As reviewed earlier, H2O2 production can occur by non-enzymatic redox cycling of phenolics within the wood cell wall. This chemistry is often ignored by researchers studying oxidative mechanisms in wood decay, but it is important to recognize that H2O2 production can occur via this path in addition to its production by several enzymatic sources which are known to be active during fungal decay. In this regard, the genes associated with potential enzymatic H2O2 production are quite diverse. The AA3_3 alcohol oxidase Glotr_139980, which oxidizes methanol as a preferred physiological substrate, is often discussed as a source of H2O2 in CMF reactions [16]. In our current research, Glotr_139980 was dramatically upregulated both in cellulose and cedar (20th and 9th most upregulated genes in cellulose and cedar, respectively) (Table 3). The AA3_2 family, which comprises glucose oxidase, glucose dehydrogenase, pyranose dehydrogenase, and aryl alcohol oxidase, also could be a candidate for H2O2 production [43]. In G. trabeum, five AA3_2 genes were upregulated on both cellulose and cedar media (Table 3).
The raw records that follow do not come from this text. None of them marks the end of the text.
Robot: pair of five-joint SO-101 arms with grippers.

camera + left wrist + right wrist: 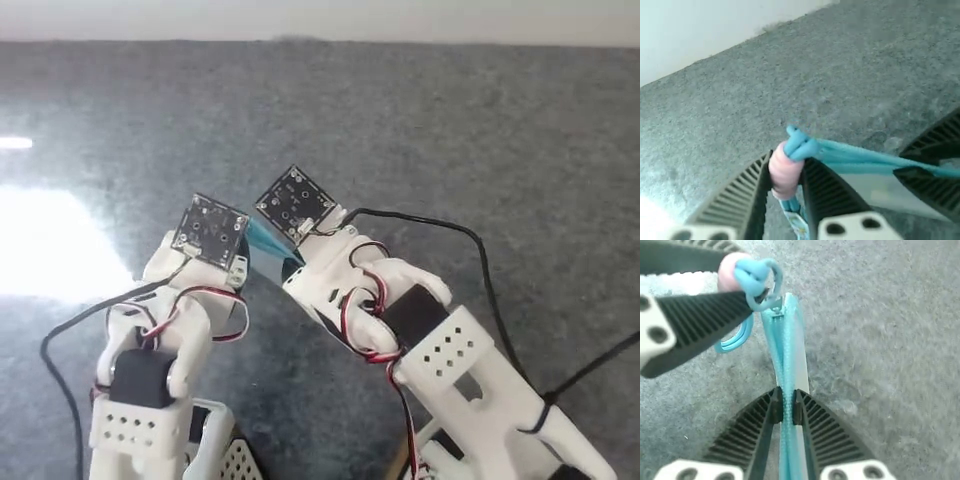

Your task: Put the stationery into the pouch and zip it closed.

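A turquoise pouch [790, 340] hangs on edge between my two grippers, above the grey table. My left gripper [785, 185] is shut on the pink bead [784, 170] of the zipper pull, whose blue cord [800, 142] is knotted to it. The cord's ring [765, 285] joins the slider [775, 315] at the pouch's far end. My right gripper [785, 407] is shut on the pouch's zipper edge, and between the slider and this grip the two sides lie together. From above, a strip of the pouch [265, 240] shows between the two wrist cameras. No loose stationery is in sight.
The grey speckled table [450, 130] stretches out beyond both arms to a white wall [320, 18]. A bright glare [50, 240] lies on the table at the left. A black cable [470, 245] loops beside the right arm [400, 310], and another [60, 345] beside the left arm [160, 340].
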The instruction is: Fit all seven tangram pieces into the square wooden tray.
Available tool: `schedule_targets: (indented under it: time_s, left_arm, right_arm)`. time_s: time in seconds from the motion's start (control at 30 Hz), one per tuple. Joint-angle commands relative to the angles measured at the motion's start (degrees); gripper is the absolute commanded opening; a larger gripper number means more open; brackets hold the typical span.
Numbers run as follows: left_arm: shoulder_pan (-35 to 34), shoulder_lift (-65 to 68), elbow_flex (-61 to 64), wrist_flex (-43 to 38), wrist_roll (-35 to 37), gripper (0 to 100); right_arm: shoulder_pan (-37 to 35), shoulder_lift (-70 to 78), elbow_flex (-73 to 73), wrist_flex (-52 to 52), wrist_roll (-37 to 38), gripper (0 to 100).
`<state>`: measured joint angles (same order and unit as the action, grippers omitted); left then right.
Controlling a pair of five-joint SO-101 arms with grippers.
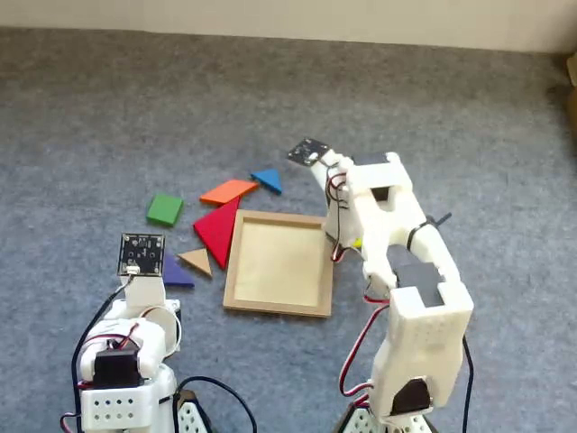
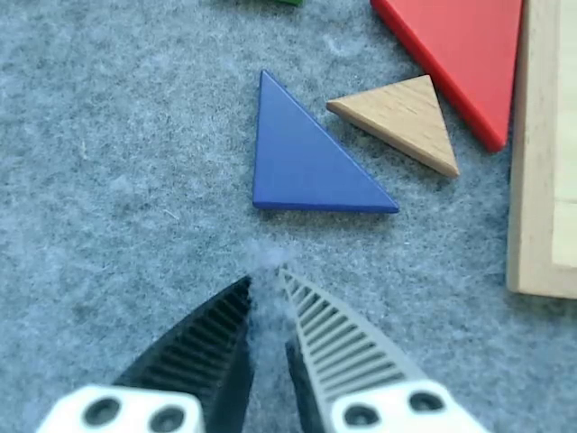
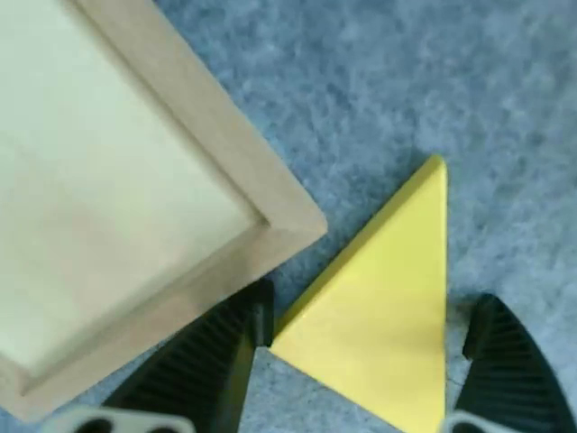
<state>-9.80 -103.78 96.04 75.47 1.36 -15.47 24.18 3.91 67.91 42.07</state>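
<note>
Right gripper spread astride yellow triangle; left gripper closed near blue triangle.

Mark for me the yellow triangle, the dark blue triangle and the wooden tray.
yellow triangle (image 3: pixel 388 316), right wrist view, middle of its top face.
dark blue triangle (image 2: pixel 302 158), left wrist view, middle of its top face.
wooden tray (image 1: pixel 232 266), high view, on its left rim.

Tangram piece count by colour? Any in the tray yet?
Light blue triangle: 1
Dark blue triangle: 1
Red triangle: 1
Orange parallelogram: 1
Green square: 1
Wood-coloured triangle: 1
Yellow triangle: 1
Total: 7, none in the tray.
</note>
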Motion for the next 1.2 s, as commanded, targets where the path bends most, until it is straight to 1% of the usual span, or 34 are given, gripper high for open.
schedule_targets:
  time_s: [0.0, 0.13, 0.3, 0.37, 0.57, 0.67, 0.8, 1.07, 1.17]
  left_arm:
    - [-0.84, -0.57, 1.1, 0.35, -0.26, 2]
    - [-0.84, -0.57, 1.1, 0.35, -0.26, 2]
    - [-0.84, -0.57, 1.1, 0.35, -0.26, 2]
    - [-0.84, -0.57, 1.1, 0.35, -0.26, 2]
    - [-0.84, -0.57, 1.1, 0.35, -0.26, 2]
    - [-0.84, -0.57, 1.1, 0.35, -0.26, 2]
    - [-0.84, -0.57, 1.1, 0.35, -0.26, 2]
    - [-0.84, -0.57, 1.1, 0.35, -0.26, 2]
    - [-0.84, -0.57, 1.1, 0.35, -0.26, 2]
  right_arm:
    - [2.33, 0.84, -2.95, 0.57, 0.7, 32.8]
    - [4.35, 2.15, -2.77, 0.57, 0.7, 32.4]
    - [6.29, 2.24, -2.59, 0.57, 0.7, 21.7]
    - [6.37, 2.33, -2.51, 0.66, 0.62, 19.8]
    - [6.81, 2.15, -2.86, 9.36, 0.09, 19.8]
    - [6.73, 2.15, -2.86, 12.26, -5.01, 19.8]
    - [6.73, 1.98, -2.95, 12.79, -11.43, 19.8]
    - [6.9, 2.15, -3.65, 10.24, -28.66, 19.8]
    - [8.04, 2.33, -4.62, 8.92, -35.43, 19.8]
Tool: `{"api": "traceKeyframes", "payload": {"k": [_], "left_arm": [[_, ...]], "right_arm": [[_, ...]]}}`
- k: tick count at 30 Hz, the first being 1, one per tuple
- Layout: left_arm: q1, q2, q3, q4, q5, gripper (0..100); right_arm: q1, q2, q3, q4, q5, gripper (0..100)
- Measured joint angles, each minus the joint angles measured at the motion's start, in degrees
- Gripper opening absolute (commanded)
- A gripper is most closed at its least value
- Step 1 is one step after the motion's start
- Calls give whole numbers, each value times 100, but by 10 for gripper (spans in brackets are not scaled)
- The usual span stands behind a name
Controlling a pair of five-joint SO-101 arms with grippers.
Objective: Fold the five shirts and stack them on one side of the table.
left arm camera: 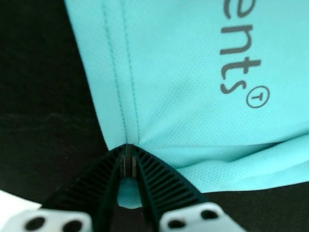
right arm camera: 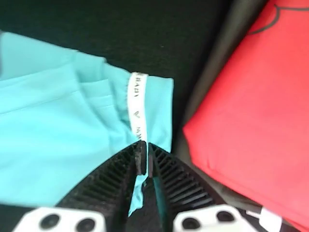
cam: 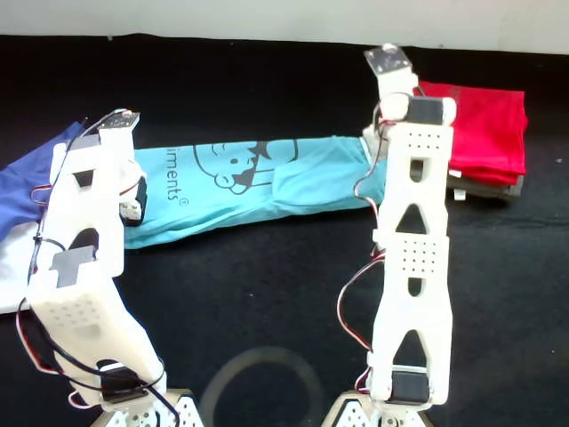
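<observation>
Teal shirt (cam: 258, 182), folded into a long narrow band, lies across the middle of the black table (cam: 267, 294). Its long axis runs from side to side in the high view, tilted slightly so that the right end sits farther from the arms. The stitched hem end points to the left arm and the end with the white neck label (right arm camera: 136, 104) points to the right arm. A dark printed graphic faces up on the left half.

Left gripper (left arm camera: 128, 162): jaws closed to a pinch on the hem edge, holding a fold of the teal fabric. Right gripper (right arm camera: 142, 157): jaws likewise pinched together on the labelled edge.

Just beside the right end lies one folded red shirt (cam: 480, 133), resting on one grey shirt (cam: 489, 189). Past the left end lie one blue shirt (cam: 27, 182) and one white shirt (cam: 11, 267), both partly hidden by the left arm. Five shirts in all.
</observation>
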Motion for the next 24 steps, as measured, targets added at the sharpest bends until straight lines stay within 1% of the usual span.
{"api": "traceKeyframes", "payload": {"k": [4,7,8,10,13,14,18,24], "left_arm": [[167,-176,0,123,62,11],[255,-440,-97,519,475,27],[299,-563,-220,730,589,51],[316,-800,-536,1037,756,132],[202,-949,-914,1222,862,252],[132,-949,-985,1231,879,263],[-176,-484,-1257,985,897,249],[-343,985,-2136,923,905,248]], "right_arm": [[-35,-659,-9,62,0,31],[-26,-1152,211,79,0,62],[-26,-1336,378,79,0,67],[-35,-1758,853,79,0,67],[-53,-2549,1767,79,0,67],[-53,-2848,2110,79,0,67],[-53,-4185,3596,79,0,67],[-53,-6259,5723,79,0,67]]}}
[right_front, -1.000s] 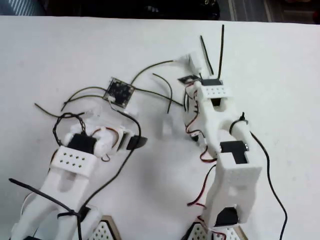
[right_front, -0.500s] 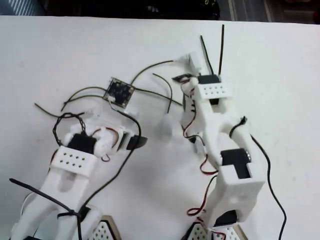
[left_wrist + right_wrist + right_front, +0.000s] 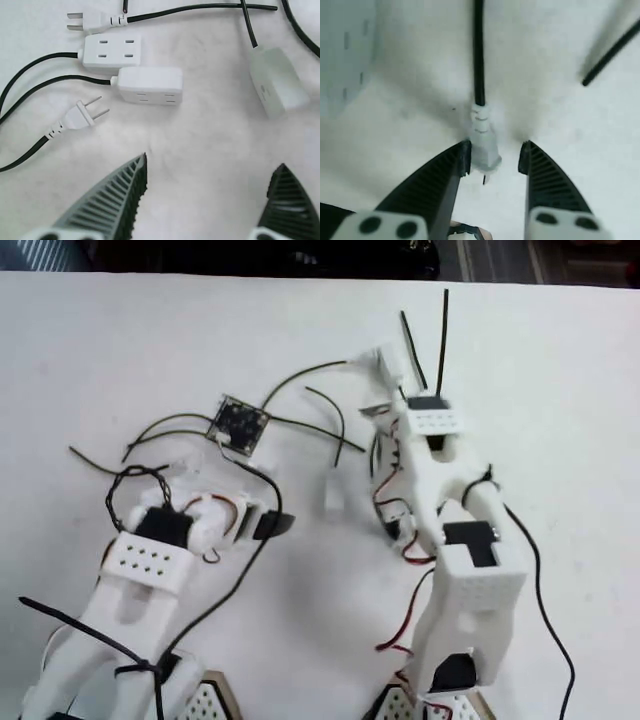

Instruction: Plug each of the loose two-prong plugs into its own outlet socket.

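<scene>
In the left wrist view two white outlet sockets [image 3: 111, 50] [image 3: 150, 86] lie side by side on black cords. A loose two-prong plug [image 3: 82, 116] rests nearer my left gripper [image 3: 212, 172], which hangs open above bare table. A second plug [image 3: 82, 21] lies beyond the sockets, and a third socket block [image 3: 277, 82] sits off to one side. My right gripper [image 3: 492, 152] is low over another white plug [image 3: 484, 145]. Its fingers [image 3: 445, 175] straddle that plug, and one pad stands slightly clear of it. From above, this gripper [image 3: 378, 410] sits just below a white socket block [image 3: 385, 360].
A small black-and-white square board [image 3: 240, 423] lies mid-table among looping black cords [image 3: 300, 375]. Another socket's edge [image 3: 345, 50] shows beside the right gripper. My left gripper [image 3: 262, 520] rests near the table's middle. Red wires hang along the right arm [image 3: 440, 480].
The right arm swung slightly left half a second ago, then came back right and settled over the plug. The left arm has not moved.
</scene>
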`<state>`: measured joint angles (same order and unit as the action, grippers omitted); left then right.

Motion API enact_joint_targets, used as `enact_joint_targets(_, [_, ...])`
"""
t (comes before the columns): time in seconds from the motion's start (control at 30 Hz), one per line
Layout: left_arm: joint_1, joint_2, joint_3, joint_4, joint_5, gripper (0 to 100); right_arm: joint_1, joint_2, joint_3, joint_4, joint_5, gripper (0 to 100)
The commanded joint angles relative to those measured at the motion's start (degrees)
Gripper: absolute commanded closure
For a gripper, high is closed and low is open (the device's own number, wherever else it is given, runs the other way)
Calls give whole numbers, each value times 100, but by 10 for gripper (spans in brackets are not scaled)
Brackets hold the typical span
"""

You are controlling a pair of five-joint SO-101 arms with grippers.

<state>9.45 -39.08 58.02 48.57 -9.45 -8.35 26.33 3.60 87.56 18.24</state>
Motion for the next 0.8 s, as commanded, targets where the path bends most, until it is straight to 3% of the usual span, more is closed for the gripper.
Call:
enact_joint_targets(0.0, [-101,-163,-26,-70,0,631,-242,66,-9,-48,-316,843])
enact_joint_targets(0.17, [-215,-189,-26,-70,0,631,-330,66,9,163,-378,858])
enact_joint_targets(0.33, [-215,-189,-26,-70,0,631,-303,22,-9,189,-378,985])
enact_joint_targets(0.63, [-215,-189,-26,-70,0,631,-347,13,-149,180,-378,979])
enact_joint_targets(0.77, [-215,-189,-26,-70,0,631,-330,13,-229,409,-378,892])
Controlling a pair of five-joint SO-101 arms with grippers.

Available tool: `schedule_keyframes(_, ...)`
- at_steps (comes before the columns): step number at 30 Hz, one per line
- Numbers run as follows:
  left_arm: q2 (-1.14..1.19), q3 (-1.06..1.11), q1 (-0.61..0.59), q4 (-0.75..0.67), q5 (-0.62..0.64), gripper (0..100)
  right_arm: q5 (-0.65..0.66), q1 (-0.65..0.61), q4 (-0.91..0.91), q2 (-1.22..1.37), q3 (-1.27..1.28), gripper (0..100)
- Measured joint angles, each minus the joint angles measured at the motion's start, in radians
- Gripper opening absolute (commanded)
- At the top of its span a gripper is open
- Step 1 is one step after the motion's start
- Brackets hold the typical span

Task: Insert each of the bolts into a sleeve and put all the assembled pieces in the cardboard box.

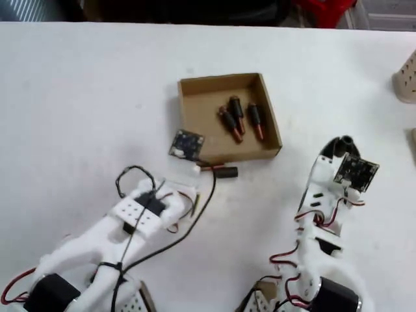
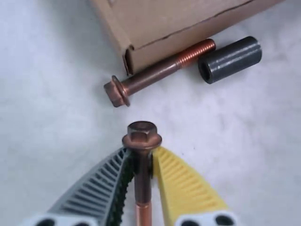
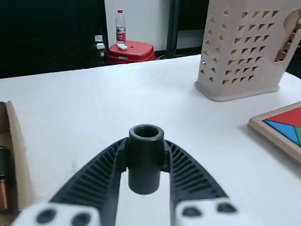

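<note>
Within the cardboard box (image 1: pixel 198 114), seemingly three assembled pieces (image 1: pixel 236 113)

The white table (image 1: pixel 78 97) carries a cardboard box (image 1: pixel 205 104) about midway between its left and right edges, somewhat toward the far edge. A copper bolt (image 2: pixel 155 75) lies flat on the table along the box's near wall, its head past the box's near left corner. A black sleeve (image 2: pixel 229 59) lies on its side just beside the bolt's threaded end. At the right edge stand a perforated beige basket (image 3: pixel 244 47) and a coloured puzzle board (image 3: pixel 280 125).
</note>
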Motion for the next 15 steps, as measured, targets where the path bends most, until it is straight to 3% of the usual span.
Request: schedule_keyframes(15, 0.000, 0.003, 0.000, 0.000, 0.000, 2, 0.000, -0.104, -0.295, -0.002, 0.120, 1.6)
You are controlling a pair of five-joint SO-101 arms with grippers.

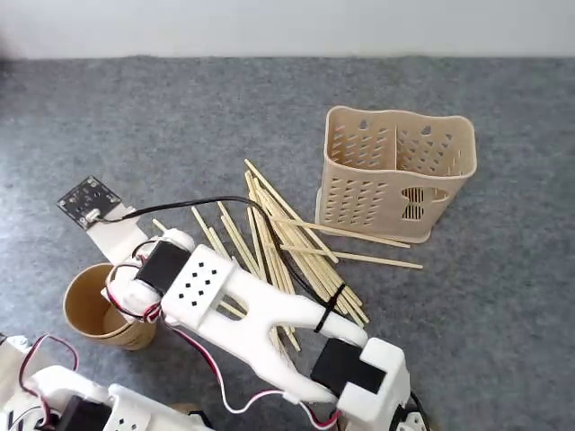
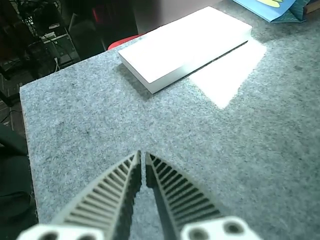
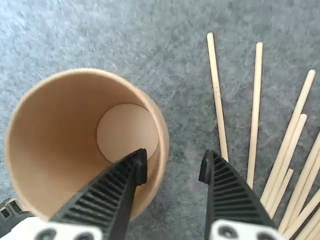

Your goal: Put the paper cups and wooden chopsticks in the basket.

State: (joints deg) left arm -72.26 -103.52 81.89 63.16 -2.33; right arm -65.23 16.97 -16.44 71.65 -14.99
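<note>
A brown paper cup (image 1: 90, 303) stands open side up at the table's left front. My right gripper (image 3: 172, 167) is open and straddles the cup's (image 3: 75, 140) rim, with one finger inside and the other outside the wall. Several wooden chopsticks (image 1: 287, 242) lie scattered in the middle, between the cup and the beige perforated basket (image 1: 359, 202) at the back right; some chopsticks (image 3: 257, 110) lie just beside the cup. My left gripper (image 2: 141, 162) is shut on nothing and hovers over bare grey felt. The left arm (image 1: 72, 395) sits at the front left corner.
The right arm's white body (image 1: 260, 319) crosses over the near ends of the chopsticks. A small circuit board (image 1: 88, 201) on a white mount lies behind the cup. A flat white box (image 2: 185, 45) rests on the felt ahead of the left gripper.
</note>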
Two other AA3_2 genes were uniquely upregulated on cellulose media while two other AA3_2 genes were uniquely upregulated on cedar media (Table 3). AA3_4 pyranose 2-oxidase also can potentially produce extracellular H2O2 [44] and we found that the sole AA3_4 gene in G. trabeum (Glotr_116786) was upregulated on both cellulose and cedar media (Table 3). The AA3_1 enzyme family is the flavin domain of cellobiose dehydrogenase, mostly fused with the AA8 domain, which has also been reported to produce H2O2 [45]. Glotr_113732, the only AA3_1 gene in G. trabeum, lacks the AA8 domain. This gene was also upregulated on cellulose and cedar media in our work (Table 3). AA5_1 copper-radical oxidases (CROs) are H2O2-generating enzymes that have broad substrate specificity [17]. G. trabeum has two CRO2 genes (Glotr_605654 and Glotr_35436), but these genes were not determined to be DEGs when G. trabeum was grown on either cellulose or cedar media (Table 3).

Other remarkable DEGs.

Of the 20 genes that were upregulated to the greatest degree, several came from the major facilitator superfamily (MFS) transporter genes (S7 Table). Three of these were upregulated on cellulose and five on cedar. Of these, Glotr_125226 and Glotr_77119 were upregulated on both cellulose and cedar. The precise functions of these transporters are difficult to assign based on sequence homology, although the best hit (29–37% identity at 86–95% coverage, with a bit score of 202–236) within the Swiss-Prot database is the lactose permease from Kluyveromyces lactis (UniProt accession number P07921).

Discussion

In this study, we analyzed the transcriptome responses of the brown rot fungus G. trabeum when grown on cellulose or Japanese cedar (conifer) cultures to elucidate the inherent plant cell wall degrading ability of this fungus. We focused on genes that had been reported previously to be potentially involved in the CMF reaction and subsequent enzymatic saccharification reactions in wood cell wall degradation, and found unique gene induction patterns for this fungus when grown on cellulose and cedar in comparison to growth on glucose.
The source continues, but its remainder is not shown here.